Re: Workers maxing out heap, excessive GC, mk_acker_bolt->pending map is huge (0.9.5)

Jason Chen Wed, 26 Aug 2015 11:11:24 -0700

Hi Florian, thanks for your response.  My topology has been running with 
ack-after-emit for a few days now, and it looks like it has solved the issue, 
thanks!  Any reason why acking before emit would cause the tuple to not be 
actually acked? Does the emit change the ack-state of the tuple?  (We obviously 
were running with the assumption that after ack() was called, that the tuple 
would be acknowledged, regardless of what was emitted or not).

Thanks again.

From: Florian Hussonnois
Reply-To: "user@storm.apache.org<mailto:user@storm.apache.org>"
Date: Friday, August 21, 2015 at 12:10 AM
To: "user@storm.apache.org<mailto:user@storm.apache.org>"
Subject: Re: Workers maxing out heap, excessive GC, mk_acker_bolt->pending map 
is huge (0.9.5)

Hi,

You should ack input tuple after emitting new ones :

try {
// parse json string
...
// then emit
} catch (Throwable t) {
/*nothing to recover */
} finally {
collector.ack(tuple)
}

Hope this will fix your issue.

Le 21 août 2015 02:17, "Jason Chen" 
<jason.c...@hulu.com<mailto:jason.c...@hulu.com>> a écrit :
Hi all.

Here’s what I’m seeing.  I’ve got a fairly simple topology, consisting of 3 
bolts.  Kafka spout, simple processing bolt (JSON parse to POJO, a bit of 
processing, and back to JSON), and Kafka Bolt (output).  12 workers, Xmx1G.  It 
runs happily for a little over a day, then basically slows down/stops 
processing altogether.  Cluster is instrumented with storm-graphite 
(https://github.com/verisign/storm-graphite).  When the topology is freshly 
deployed, spout complete latency averages around 5ms, and JVM heap usage starts 
at around 100MB across all workers.  Very little PSMarkSweep GC activity.  The 
workers slowly creep up in heap usage across all workers, until they start 
brushing up against max heap.  At this point, the topology is pretty sad: spout 
complete latency averages 5sec, spout lag starts to increase, spout fail counts 
average 300/min, and PSMarkSweep GC averages 15+ seconds per run (!!!) 
averaging ~2 GC runs/worker/minute.  The JVMs are pretty much hosed at this 
point, and I stop seeing the topology doing much useful work.

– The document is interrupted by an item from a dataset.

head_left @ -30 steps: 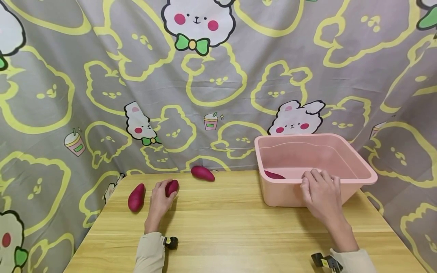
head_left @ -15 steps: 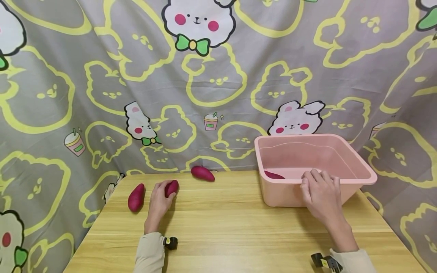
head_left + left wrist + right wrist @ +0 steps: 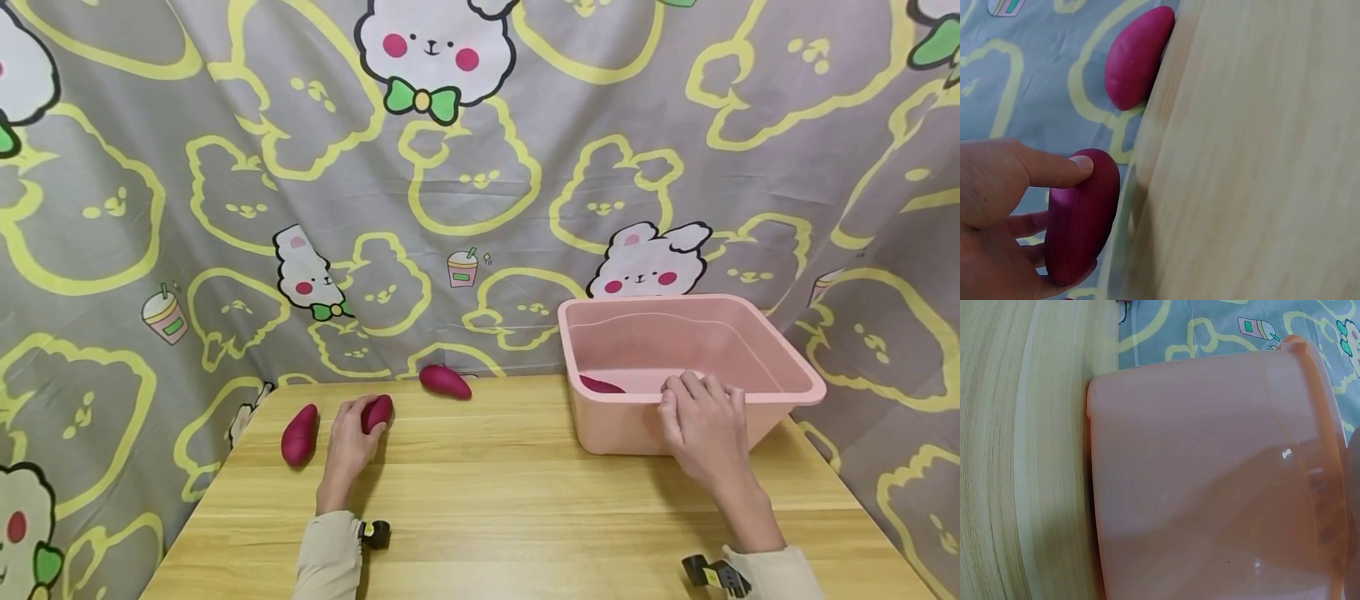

I took a heapdump via JVisualVM of one of the maxed out workers.  The majority 
of the heap usage is dominated by the following structure:

==============================================================================
field              type                            retained heap
------------------------------------------------------------------------------
this               acker                           1,132,188,840
state              Container                       1,132,188,816
object             acker$mk_acker_bolt$reify__803  1,132,188,792
output_collector   MutableObject                   184
pending            MutableObject                   1,132,188,568
  o                RotatingMap                     1,132,188,544
...

Within the acker’s pending map, eventually we get to a huge HashMap (8,388,608 
items!) with <Long, PersistentArrayMap<Keyword, Long> pairs, eg:
key: 3133635607298342113, value: [ clojure.lang.Keyword #11, 
7092611081953912005 ]

This is probably what’s causing my workers to run out of heap.  But why is each 
worker keeping track of so many pending (tuples?)  My processing RichBolt acks 
immediately (since I fail-fast if I run into any parsing issues), so I can’t 
think of a reason why so many tuples would be pending (8 million+ ?).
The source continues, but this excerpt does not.